■ **WHAT THIS TASK INVOLVES**:
Would you retype the entries from the first line to the line bearing "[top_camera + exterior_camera", both included, leaving out every picture?

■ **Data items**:
.....
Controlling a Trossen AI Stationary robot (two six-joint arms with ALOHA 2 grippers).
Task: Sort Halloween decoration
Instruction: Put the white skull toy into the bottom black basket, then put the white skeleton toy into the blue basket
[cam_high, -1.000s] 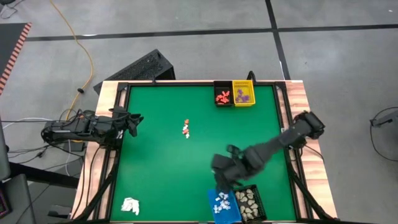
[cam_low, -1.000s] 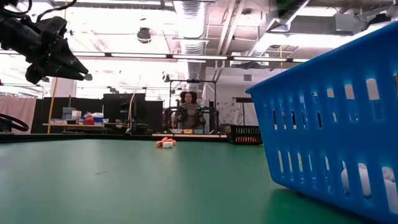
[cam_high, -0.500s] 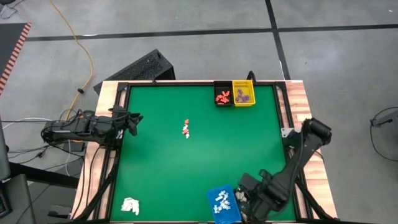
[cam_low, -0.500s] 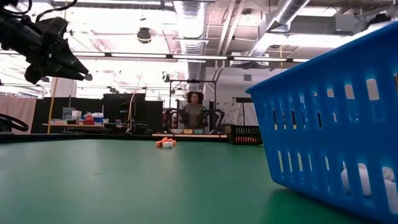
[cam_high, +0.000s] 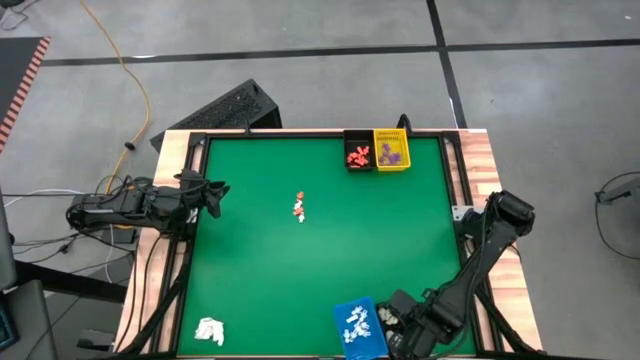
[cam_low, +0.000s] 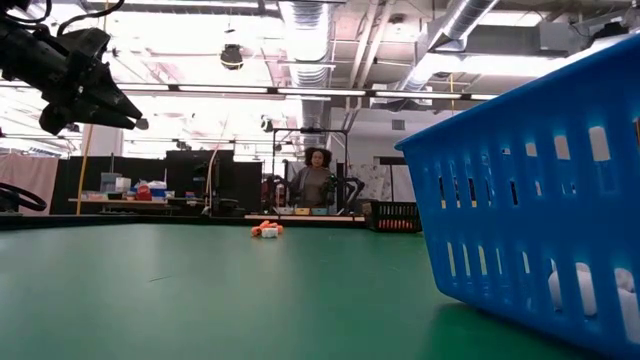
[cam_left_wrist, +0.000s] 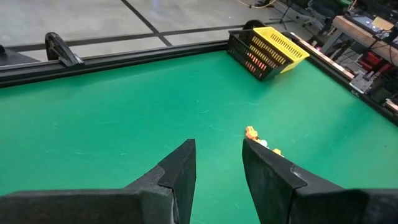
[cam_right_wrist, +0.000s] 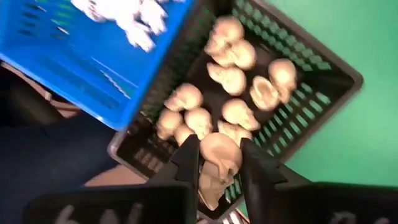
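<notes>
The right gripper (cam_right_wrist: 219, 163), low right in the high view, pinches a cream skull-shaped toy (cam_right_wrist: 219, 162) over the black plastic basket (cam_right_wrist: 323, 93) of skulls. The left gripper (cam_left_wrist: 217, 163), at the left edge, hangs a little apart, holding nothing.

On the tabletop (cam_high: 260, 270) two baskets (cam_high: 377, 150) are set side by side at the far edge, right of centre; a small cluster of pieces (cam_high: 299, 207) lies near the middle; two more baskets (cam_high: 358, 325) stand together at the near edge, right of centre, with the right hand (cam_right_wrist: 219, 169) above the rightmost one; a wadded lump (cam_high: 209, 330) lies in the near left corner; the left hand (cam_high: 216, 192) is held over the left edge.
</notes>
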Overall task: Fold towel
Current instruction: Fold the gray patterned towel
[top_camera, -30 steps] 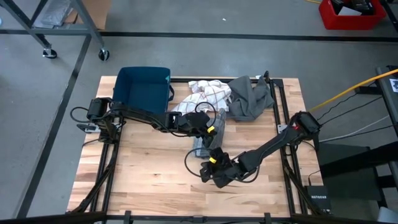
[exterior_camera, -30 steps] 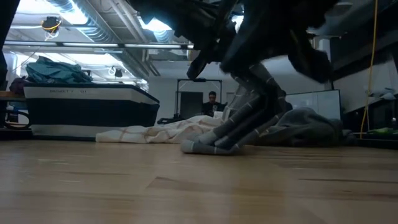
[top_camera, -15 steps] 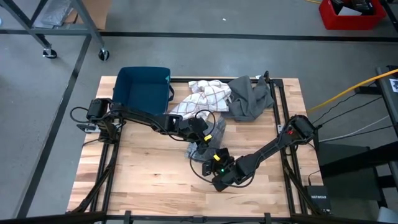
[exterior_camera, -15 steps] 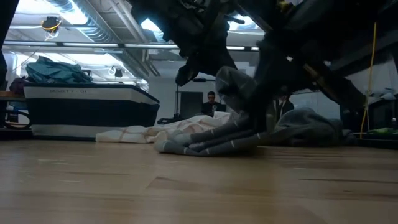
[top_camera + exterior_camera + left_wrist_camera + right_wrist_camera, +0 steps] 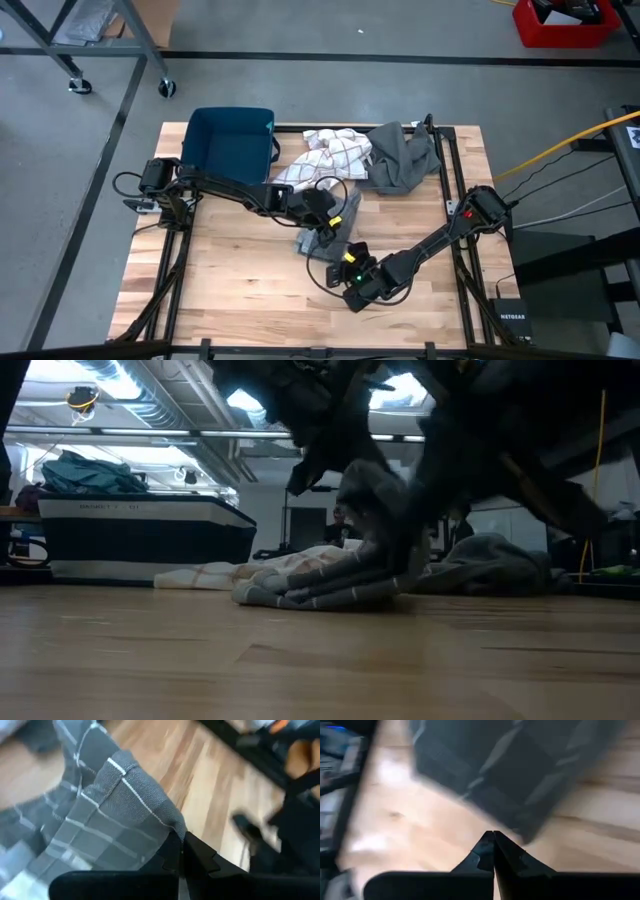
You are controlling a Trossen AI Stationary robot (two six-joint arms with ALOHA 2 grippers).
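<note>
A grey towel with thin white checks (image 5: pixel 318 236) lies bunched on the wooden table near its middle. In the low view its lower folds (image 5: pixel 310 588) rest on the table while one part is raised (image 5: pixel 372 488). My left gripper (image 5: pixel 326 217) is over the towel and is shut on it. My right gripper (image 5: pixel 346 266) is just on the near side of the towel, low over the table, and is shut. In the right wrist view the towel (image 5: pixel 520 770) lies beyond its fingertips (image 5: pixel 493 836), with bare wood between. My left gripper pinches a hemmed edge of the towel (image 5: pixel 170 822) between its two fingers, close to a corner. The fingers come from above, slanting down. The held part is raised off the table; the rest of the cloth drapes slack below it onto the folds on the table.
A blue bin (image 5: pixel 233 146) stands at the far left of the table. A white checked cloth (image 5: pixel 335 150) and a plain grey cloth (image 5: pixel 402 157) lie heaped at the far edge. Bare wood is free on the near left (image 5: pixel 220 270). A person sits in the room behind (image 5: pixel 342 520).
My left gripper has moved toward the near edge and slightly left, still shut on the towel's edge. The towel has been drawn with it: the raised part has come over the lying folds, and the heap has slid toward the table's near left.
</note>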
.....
■ **WRITTEN ANSWER**:
Controlling a Trossen AI Stationary robot (two six-joint arms with ALOHA 2 grippers).
Task: Sort Halloween decoration
Instruction: Put the white skull toy into the bottom black basket, then put the white skeleton toy into the blue basket
[cam_high, -1.000s] 
[cam_low, -1.000s] 
[cam_high, -0.500s] 
[cam_low, -0.500s] 
[cam_high, +0.000s] 
[cam_low, +0.000s] 
[cam_left_wrist, +0.000s] 
[cam_right_wrist, +0.000s] 
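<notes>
The right gripper (cam_right_wrist: 219, 163), low right in the high view, pinches a cream skull-shaped toy (cam_right_wrist: 219, 162) over the black plastic basket (cam_right_wrist: 323, 93) of skulls. The left gripper (cam_left_wrist: 217, 163), at the left edge, hangs a little apart, holding nothing.

On the tabletop (cam_high: 260, 270) two baskets (cam_high: 377, 150) are set side by side at the far edge, right of centre; a small cluster of pieces (cam_high: 299, 207) lies near the middle; two more baskets (cam_high: 358, 325) stand together at the near edge, right of centre, with the right hand (cam_right_wrist: 219, 169) above the rightmost one; a wadded lump (cam_high: 209, 330) lies in the near left corner; the left hand (cam_high: 216, 192) is held over the left edge.
</notes>
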Overall task: Fold towel
Current instruction: Fold the gray patterned towel
[top_camera, -30 steps] 
[exterior_camera, -30 steps] 
[top_camera, -15 steps] 
[exterior_camera, -15 steps] 
[top_camera + exterior_camera + left_wrist_camera + right_wrist_camera, +0 steps] 

What the exercise required is now complete.